# Find the resistance of the resistor

#### Agonche

Joined Aug 26, 2011
30
On a real voltage source of $$10V$$ with internal resistance of $$100\Omega$$, a resistor is connected. The power on the resistor is $$200mW$$. Find the resistance. I know Ohm's law, Kirchhoff's laws, Power formulas
$$P=I^{2}R$$
$$P=\frac{E^{2}}{R}$$
$$P=EI$$

I tried finding R or I from $$R=\frac{P}{I^{2}}$$

This may be an easy example but I don't know I can't find R.
I'm solving harder problems, but can't find this one.

#### t_n_k

Joined Mar 6, 2009
5,455
The source terminal voltage

V=10-100*I

P=0.2=V*I

V=0.2/I=10-100*I

and so on to solve for I from a quadratic equation & finally R=P/I^2=0.2/I^2

There is an unexpected outcome by the way......

Last edited:
• Agonche

#### Agonche

Joined Aug 26, 2011
30
yeah, I tried this
but from the quadratic equation there are two outcomes
I1 and I2,
0.028 and 0.072
Im really confused.

#### Jony130

Joined Feb 17, 2009
5,183
Simply you have two proper solution to your problem.

• Agonche

#### Agonche

Joined Aug 26, 2011
30
@Jony130
wow how can that be true.
never thought there can be two solutions...
I solved problems like this one before, but from the quadratic equation there was only one outcome.
for example I remember this one...

$$6I^{2}-24I-24=0$$
this equation has only one solution, which is 2.

anyway thanks Jony and t_n_k

Joined Dec 26, 2010
2,148
It is not difficult to see that there must be two solutions to this problem. The maximum power will be transferred into the load when it is made equal to the generator resistance, in this case 100Ω. This results from the Maximum Power Transfer Theorem:

http://en.wikipedia.org/wiki/Maximum_power_transfer_theorem

The load voltage at maximum power will therefore be half the open-circuit value, i.e. 5V, so that the current will be 5V/100Ω = 50mA, and the output power will be 5V*50mA = 250mW.

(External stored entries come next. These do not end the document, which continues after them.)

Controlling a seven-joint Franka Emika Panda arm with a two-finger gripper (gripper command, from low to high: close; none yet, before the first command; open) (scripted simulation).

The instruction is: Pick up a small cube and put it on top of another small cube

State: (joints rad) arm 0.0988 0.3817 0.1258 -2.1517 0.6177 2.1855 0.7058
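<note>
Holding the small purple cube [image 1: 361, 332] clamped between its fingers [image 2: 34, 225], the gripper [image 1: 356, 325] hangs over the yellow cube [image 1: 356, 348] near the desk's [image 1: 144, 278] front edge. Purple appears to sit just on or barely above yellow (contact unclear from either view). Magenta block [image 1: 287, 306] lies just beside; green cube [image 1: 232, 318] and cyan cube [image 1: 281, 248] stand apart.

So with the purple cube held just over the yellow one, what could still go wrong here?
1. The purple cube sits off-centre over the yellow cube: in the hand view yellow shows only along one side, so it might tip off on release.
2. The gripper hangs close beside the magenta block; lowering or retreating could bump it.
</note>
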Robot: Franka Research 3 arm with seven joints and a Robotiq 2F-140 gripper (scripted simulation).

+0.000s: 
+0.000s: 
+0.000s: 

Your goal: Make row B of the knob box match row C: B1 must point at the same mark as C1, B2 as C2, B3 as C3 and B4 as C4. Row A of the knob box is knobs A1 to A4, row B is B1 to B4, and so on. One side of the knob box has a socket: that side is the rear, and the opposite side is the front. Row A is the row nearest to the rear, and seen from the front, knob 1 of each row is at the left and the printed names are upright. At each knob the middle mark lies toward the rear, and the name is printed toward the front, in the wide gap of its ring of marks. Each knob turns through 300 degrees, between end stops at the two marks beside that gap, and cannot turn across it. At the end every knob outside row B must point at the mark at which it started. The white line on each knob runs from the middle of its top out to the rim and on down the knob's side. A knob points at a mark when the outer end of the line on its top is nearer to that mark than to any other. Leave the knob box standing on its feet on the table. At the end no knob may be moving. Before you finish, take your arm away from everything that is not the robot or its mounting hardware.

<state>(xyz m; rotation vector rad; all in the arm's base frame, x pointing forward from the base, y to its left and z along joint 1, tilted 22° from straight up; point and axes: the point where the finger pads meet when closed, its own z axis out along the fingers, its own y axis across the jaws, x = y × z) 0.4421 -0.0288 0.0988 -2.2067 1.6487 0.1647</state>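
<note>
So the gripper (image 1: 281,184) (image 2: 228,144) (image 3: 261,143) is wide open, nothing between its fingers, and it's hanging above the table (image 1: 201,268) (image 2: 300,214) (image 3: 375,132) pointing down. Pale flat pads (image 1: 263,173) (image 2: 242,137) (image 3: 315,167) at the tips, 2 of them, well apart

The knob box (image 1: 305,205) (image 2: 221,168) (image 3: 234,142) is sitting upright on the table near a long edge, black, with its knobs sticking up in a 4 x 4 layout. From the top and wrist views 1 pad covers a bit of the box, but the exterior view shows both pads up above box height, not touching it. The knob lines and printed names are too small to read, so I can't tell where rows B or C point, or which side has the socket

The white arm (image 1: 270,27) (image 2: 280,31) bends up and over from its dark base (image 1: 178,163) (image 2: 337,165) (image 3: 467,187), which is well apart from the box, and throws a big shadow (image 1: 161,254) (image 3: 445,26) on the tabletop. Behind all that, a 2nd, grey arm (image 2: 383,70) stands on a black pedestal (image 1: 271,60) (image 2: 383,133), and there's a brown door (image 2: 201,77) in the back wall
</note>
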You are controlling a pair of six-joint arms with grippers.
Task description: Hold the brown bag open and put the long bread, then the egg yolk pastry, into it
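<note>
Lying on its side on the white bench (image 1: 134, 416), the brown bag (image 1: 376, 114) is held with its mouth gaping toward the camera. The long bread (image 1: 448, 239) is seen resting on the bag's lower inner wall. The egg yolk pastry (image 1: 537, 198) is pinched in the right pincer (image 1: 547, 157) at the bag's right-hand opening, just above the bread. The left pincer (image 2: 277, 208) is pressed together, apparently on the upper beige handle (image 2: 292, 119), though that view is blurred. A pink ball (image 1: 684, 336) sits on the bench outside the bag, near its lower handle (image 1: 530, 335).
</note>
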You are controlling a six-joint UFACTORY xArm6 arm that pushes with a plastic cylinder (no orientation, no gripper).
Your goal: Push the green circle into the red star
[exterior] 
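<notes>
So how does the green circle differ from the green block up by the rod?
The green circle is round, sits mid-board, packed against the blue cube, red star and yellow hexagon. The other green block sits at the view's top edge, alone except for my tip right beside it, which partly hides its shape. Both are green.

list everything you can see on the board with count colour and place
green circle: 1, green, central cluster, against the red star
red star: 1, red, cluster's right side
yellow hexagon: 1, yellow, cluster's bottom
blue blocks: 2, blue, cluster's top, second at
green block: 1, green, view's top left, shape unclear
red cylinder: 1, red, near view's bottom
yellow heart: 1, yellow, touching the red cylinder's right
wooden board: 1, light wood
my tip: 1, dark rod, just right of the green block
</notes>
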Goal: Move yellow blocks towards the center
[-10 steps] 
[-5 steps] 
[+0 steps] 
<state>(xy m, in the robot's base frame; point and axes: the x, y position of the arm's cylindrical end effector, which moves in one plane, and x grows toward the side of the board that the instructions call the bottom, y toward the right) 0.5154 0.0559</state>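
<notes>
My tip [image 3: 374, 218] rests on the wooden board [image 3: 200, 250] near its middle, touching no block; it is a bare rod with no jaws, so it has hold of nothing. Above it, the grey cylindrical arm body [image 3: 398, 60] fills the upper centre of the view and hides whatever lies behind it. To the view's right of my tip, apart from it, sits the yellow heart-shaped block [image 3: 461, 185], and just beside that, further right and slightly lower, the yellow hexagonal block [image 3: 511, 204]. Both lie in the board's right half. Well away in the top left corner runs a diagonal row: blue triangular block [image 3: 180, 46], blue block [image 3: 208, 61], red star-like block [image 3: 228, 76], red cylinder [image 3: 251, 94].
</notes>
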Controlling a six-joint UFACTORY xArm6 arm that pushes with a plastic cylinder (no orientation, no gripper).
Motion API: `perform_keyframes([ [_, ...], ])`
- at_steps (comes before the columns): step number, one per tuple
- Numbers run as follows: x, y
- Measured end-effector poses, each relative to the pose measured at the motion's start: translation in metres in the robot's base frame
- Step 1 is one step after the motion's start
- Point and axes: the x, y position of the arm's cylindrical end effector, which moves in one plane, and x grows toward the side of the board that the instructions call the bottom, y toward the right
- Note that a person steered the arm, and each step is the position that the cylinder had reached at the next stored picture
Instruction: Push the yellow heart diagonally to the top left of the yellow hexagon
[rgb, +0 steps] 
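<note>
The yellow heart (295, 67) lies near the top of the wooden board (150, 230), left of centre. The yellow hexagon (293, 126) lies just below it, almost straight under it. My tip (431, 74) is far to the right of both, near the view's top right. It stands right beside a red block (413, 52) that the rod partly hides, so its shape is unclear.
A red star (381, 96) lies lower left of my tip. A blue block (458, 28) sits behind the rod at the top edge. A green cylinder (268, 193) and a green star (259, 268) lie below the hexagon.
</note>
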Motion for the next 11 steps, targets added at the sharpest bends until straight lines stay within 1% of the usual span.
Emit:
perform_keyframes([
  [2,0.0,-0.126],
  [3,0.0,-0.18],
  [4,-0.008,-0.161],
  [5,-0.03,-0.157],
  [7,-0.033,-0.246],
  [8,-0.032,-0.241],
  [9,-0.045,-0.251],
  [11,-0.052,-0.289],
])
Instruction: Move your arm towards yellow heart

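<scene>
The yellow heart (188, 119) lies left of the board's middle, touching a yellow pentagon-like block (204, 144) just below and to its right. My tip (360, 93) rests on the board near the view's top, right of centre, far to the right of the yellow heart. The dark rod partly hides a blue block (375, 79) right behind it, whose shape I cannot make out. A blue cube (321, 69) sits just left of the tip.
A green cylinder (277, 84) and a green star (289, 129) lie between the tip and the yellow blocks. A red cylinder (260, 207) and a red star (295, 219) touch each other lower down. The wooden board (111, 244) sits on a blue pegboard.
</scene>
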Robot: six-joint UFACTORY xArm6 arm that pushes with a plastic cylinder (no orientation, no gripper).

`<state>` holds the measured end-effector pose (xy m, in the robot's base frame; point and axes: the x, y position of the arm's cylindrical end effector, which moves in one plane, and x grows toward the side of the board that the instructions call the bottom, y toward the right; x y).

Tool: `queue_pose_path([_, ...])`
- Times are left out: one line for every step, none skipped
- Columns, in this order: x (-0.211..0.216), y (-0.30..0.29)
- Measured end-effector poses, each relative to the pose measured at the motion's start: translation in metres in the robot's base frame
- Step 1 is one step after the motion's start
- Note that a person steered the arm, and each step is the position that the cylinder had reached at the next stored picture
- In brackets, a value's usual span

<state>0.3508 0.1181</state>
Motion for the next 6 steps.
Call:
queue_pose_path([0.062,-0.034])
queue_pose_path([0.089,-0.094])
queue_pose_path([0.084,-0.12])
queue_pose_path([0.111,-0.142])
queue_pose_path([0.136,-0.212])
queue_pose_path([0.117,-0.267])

The load power will also reduce if its resistance is varied either up or down from 100Ω, so we can expect to obtain 200mW for two current levels, one somewhat greater than 50mA and another somewhat less.

• Agonche

#### t_n_k

Joined Mar 6, 2009
5,455
Plotting V-I characteristic against the P=0.2W curve shows there are two valid conditions for 0.2W load power.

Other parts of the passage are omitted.